Mohamed Atta, the ringleader of the Sept. 11, 2001 terror attacks, smiles and jokes with another hijacker before the two turn serious and speak intently to a camera in a video posted Sunday on a British newspaper's Web site.
The Sunday Times said the video, which is dated Jan. 18, 2000, was made in Afghanistan for release after the men's deaths.
For more than 30 minutes, the video shows Atta, who flew one of the planes that brought down New York's World Trade Center, and Ziad Jarrah, who piloted United Airlines flight 93, which crashed into a Pennsylvania field, sitting in front of a bare white wall, alternately alone and together.
It has no sound, and the newspaper quoted an unidentified U.S. source as saying that lip-readers had been unable to decipher what the men were saying.
At times in the video, the two look relaxed, laughing and chatting together before they grow serious and speak directly into the camera.
At one point, they lean over a document the newspaper identifies as a will, studying it together, pointing to parts of the page and commenting to one another.
The Sunday Times said it had obtained the video "through a previously tested channel" but gave no further details. It said sources from al-Qaeda and the United States had confirmed the video's authenticity on condition of anonymity.
It shows Atta and Jarrah sitting on the floor, and alternates between tight shots including only their faces and wider images which show what appears to be a gun propped up on the wall next to them. Both men have full, dark beards.
Atta wears a dark sweater or sweat shirt with a zipped-up collar and light-coloured stripe pattern on the arms. He tries on a traditional Afghan cap at one point, then tosses it aside.
Jarrah is in a long white robe and wire-frame glasses, which he later removes.
The Sunday Times said the hour-long video was made at an al-Qaida training camp in Afghanistan and is the only known footage of Atta and Jarrah together.
The video also includes images of a man who appears to be bin Laden speaking to an audience from an outdoor podium.
A time stamp indicated that footage was shot on January 8, 2000 and The Sunday Times said it appeared to have been made at Tarnak Farm, once the base for bin Laden's family in the Afghan desert near Kandahar's airport.

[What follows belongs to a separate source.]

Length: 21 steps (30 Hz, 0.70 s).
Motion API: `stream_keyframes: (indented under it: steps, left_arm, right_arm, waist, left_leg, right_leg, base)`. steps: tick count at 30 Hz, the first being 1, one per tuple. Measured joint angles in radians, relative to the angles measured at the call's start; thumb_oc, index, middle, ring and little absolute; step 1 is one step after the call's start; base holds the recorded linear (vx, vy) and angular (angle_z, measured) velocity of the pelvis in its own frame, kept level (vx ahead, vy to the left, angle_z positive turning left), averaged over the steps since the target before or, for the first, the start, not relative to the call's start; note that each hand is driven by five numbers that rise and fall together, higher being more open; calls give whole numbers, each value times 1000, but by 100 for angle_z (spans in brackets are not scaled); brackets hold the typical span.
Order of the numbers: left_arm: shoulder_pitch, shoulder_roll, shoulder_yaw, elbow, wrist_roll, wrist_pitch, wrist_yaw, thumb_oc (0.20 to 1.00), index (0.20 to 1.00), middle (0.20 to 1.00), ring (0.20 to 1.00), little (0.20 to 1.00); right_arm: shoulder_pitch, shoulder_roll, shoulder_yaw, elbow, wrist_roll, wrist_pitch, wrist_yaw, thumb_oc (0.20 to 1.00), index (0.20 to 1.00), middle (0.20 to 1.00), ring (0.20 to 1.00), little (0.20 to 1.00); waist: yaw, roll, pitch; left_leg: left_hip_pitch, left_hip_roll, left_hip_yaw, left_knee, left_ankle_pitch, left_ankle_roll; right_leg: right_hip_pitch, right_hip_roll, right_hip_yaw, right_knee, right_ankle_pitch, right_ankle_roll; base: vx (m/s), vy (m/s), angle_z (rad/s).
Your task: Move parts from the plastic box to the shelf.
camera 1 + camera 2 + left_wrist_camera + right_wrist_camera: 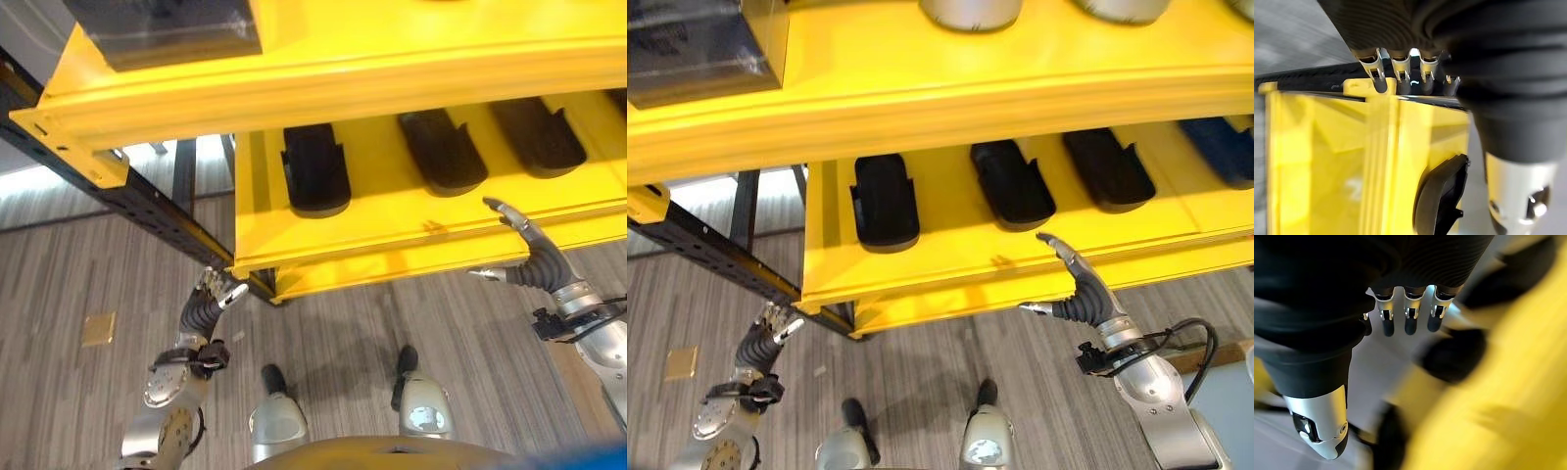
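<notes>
Looking down from the head camera, I see the yellow shelf [421, 230] across the upper half of the frame, with three black parts [315, 168] lying side by side on its lower tier, a little apart from one another. A fourth, bluish part [1225, 147] sits at the right edge in the right eye view. My right hand [534, 257] is at the right, just in front of the shelf's front lip, fingers straight and spread, holding nothing. My left hand [217, 290] is lower left, near the shelf's corner, fingers loosely extended and likewise empty (its wrist view shows the fingers pointing at the yellow side wall with one black part beyond). A dark grey block [162, 29] sits on the top tier, upper left. I judge several parts already placed. With both hands empty and the plastic box not visible, I can't tell how many remain; the next step is probably another fetch.
</notes>
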<state>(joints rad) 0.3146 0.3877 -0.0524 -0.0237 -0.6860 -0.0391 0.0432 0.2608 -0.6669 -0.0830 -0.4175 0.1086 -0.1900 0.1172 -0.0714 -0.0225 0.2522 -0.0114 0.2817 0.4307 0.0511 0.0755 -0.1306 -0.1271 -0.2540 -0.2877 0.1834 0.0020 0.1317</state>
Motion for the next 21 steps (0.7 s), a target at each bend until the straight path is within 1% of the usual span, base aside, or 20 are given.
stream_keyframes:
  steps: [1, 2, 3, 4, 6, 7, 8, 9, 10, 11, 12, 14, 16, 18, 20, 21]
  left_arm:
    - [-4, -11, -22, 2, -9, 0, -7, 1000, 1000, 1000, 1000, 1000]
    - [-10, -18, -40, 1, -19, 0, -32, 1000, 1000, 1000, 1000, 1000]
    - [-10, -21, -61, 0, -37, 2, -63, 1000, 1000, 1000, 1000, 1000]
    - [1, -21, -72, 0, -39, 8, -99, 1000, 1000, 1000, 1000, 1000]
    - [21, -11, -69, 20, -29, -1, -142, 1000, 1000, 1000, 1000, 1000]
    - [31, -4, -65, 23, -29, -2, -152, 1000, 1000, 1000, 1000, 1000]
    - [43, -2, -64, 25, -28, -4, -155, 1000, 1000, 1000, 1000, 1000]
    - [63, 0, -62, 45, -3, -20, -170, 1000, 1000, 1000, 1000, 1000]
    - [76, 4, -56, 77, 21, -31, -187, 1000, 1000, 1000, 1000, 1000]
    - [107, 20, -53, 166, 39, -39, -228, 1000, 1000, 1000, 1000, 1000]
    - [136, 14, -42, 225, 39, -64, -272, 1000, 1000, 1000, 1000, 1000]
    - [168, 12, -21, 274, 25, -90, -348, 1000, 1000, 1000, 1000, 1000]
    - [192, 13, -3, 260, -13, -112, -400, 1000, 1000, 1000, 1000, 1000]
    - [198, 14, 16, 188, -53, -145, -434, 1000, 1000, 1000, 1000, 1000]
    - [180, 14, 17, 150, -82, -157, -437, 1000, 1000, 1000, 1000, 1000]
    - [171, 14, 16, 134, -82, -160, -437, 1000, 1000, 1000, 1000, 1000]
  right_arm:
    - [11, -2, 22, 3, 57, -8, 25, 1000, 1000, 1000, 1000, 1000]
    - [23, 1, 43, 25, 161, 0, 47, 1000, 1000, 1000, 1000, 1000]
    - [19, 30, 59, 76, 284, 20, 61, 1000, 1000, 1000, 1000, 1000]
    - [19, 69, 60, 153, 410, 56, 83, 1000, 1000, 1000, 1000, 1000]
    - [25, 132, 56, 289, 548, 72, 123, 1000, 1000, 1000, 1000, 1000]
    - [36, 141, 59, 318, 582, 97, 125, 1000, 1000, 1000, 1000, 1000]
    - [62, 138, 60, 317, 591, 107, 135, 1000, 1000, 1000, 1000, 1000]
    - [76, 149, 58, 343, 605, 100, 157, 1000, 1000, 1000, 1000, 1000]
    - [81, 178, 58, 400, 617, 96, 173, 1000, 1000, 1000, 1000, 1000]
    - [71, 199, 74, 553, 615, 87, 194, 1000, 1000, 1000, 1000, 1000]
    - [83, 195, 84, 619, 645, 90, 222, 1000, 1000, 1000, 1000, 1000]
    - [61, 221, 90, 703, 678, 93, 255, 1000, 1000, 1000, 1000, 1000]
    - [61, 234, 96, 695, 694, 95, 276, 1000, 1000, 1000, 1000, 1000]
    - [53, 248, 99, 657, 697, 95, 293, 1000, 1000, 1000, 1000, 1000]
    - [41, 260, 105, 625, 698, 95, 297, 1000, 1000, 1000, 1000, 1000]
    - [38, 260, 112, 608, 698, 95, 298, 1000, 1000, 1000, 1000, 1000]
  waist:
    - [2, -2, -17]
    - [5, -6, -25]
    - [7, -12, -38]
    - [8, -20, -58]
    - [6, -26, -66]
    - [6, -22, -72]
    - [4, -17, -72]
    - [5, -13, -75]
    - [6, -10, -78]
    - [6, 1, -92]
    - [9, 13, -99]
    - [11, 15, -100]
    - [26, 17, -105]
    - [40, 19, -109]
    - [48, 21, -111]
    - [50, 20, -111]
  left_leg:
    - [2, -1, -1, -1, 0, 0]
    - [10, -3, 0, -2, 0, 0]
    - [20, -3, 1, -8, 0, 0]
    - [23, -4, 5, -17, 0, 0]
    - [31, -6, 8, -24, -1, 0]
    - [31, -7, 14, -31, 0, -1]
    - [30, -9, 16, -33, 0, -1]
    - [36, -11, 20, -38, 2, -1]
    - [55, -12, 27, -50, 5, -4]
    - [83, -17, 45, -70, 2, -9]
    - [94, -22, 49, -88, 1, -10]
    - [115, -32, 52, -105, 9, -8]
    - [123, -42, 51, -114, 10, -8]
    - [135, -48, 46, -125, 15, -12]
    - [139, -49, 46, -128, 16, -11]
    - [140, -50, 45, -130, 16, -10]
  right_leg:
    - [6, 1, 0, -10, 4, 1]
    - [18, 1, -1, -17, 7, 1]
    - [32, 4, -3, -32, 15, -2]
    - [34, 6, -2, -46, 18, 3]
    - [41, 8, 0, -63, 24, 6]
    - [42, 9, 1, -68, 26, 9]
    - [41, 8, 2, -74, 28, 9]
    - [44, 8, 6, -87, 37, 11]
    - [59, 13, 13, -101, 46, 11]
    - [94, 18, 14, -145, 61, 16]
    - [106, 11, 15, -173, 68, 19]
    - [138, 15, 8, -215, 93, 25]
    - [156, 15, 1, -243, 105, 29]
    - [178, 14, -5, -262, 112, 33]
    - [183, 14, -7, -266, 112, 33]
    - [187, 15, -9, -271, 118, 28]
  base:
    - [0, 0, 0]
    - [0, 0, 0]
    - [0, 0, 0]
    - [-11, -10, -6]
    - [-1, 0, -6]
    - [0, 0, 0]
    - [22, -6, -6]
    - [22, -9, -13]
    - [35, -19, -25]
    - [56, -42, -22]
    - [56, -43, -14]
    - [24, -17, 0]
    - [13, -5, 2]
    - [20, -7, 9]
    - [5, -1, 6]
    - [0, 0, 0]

It shows about 75 men, many in turbans or caps, sitting on the ground as bin Laden arrives to address them.
A few children are also in the crowd. The man who appears to be bin Laden stands in front of an expanse of bare dirt dotted with a few trees and windowless, one-story mud-coloured buildings, some of them partly in ruins.
He appears calm, with a long beard and a tan cloak over a white robe that covers his head. He speaks for more than 10 minutes, although the camera frequently cuts away from him and onto the audience.
He often keeps his hands on the lectern and gesticulates occasionally.
The Sunday Times said those shown listening to bin Laden included Ramzi Binalshibh, who allegedly helped plan the Sept. 11 attacks and is now being held in the U.S. prison camp at Guantanamo Bay, Cuba.
Also reportedly present was Nasir Ahmad Nasir al Bahri, a security guard who the Sunday Times said has claimed he was authorised to shoot bin Laden in the head if the leader was in danger of being captured.